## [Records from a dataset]
= Beginning of Section =

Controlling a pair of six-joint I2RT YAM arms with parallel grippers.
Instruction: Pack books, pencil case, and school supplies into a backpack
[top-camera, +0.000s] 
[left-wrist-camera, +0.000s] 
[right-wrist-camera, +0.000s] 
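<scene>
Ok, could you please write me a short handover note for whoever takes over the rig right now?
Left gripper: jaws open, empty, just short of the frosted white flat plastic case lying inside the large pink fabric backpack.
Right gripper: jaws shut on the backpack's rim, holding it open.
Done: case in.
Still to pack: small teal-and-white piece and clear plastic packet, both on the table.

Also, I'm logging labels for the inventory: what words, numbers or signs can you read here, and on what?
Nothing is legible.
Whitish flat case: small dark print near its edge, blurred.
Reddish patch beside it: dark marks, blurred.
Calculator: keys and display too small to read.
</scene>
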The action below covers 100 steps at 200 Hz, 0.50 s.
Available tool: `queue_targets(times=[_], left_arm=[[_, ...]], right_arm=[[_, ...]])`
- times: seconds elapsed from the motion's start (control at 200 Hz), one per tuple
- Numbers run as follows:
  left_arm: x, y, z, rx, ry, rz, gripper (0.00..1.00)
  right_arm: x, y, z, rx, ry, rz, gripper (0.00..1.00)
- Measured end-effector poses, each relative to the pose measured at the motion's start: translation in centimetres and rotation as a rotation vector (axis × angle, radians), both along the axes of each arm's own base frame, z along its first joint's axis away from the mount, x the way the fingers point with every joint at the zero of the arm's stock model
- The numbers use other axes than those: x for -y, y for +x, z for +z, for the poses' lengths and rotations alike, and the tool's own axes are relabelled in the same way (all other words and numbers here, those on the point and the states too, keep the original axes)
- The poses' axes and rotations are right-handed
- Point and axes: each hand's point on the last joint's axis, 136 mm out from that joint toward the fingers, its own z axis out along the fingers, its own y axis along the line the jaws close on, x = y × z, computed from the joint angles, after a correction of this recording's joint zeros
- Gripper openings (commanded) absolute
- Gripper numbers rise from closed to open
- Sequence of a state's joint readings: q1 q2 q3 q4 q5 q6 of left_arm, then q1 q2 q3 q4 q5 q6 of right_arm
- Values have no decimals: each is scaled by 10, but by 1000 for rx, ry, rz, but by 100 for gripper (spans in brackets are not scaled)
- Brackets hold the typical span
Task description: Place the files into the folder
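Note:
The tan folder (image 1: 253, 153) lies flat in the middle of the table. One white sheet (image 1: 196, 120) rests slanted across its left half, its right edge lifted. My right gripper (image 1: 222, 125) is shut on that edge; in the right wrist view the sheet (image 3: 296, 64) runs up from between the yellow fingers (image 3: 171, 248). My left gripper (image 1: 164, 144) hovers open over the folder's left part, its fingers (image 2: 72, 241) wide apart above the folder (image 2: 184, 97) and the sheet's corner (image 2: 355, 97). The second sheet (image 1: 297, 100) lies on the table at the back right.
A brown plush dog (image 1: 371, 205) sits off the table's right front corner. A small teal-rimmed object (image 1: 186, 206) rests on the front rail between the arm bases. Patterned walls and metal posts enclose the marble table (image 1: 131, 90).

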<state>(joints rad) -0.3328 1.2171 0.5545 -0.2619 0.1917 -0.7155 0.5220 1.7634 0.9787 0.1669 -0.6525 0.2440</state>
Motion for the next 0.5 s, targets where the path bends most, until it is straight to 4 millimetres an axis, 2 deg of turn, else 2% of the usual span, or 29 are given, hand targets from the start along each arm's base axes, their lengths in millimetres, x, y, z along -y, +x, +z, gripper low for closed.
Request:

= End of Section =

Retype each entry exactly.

Controlling a pair of six-joint I2RT YAM arms with parallel grippers.
Instruction: Pack books, pencil case, and school supplies into a backpack
[top-camera, +0.000s] 
[left-wrist-camera, +0.000s] 
[right-wrist-camera, +0.000s] 
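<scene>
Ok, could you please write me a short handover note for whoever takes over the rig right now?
Left gripper: jaws open, empty, just short of the frosted white flat plastic case lying inside the large pink fabric backpack.
Right gripper: jaws shut on the backpack's rim, holding it open.
Done: case in.
Still to pack: small teal-and-white piece and clear plastic packet, both on the table.

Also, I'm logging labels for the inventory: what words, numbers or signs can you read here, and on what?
Nothing is legible.
Whitish flat case: small dark print near its edge, blurred.
Reddish patch beside it: dark marks, blurred.
Calculator: keys and display too small to read.
</scene>
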The action below covers 100 steps at 200 Hz, 0.50 s.
Available tool: `queue_targets(times=[_], left_arm=[[_, ...]], right_arm=[[_, ...]])`
- times: seconds elapsed from the motion's start (control at 200 Hz), one per tuple
- Numbers run as follows:
  left_arm: x, y, z, rx, ry, rz, gripper (0.00..1.00)
  right_arm: x, y, z, rx, ry, rz, gripper (0.00..1.00)
- Measured end-effector poses, each relative to the pose measured at the motion's start: translation in centimetres and rotation as a rotation vector (axis × angle, radians), both along the axes of each arm's own base frame, z along its first joint's axis away from the mount, x the way the fingers point with every joint at the zero of the arm's stock model
- The numbers use other axes than those: x for -y, y for +x, z for +z, for the poses' lengths and rotations alike, and the tool's own axes are relabelled in the same way (all other words and numbers here, those on the point and the states too, keep the original axes)
- The poses' axes and rotations are right-handed
- Point and axes: each hand's point on the last joint's axis, 136 mm out from that joint toward the fingers, its own z axis out along the fingers, its own y axis along the line the jaws close on, x = y × z, computed from the joint angles, after a correction of this recording's joint zeros
- Gripper openings (commanded) absolute
- Gripper numbers rise from closed to open
- Sequence of a state's joint readings: q1 q2 q3 q4 q5 q6 of left_arm, then q1 q2 q3 q4 q5 q6 of right_arm
- Values have no decimals: each is scaled by 10, but by 1000 for rx, ry, rz, but by 100 for gripper (spans in brackets are not scaled)
- Brackets hold the typical span
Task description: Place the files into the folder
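Note:
The tan folder (image 1: 253, 153) lies flat in the middle of the table. One white sheet (image 1: 196, 120) rests slanted across its left half, its right edge lifted. My right gripper (image 1: 222, 125) is shut on that edge; in the right wrist view the sheet (image 3: 296, 64) runs up from between the yellow fingers (image 3: 171, 248). My left gripper (image 1: 164, 144) hovers open over the folder's left part, its fingers (image 2: 72, 241) wide apart above the folder (image 2: 184, 97) and the sheet's corner (image 2: 355, 97). The second sheet (image 1: 297, 100) lies on the table at the back right.
A brown plush dog (image 1: 371, 205) sits off the table's right front corner. A small teal-rimmed object (image 1: 186, 206) rests on the front rail between the arm bases. Patterned walls and metal posts enclose the marble table (image 1: 131, 90).
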
<state>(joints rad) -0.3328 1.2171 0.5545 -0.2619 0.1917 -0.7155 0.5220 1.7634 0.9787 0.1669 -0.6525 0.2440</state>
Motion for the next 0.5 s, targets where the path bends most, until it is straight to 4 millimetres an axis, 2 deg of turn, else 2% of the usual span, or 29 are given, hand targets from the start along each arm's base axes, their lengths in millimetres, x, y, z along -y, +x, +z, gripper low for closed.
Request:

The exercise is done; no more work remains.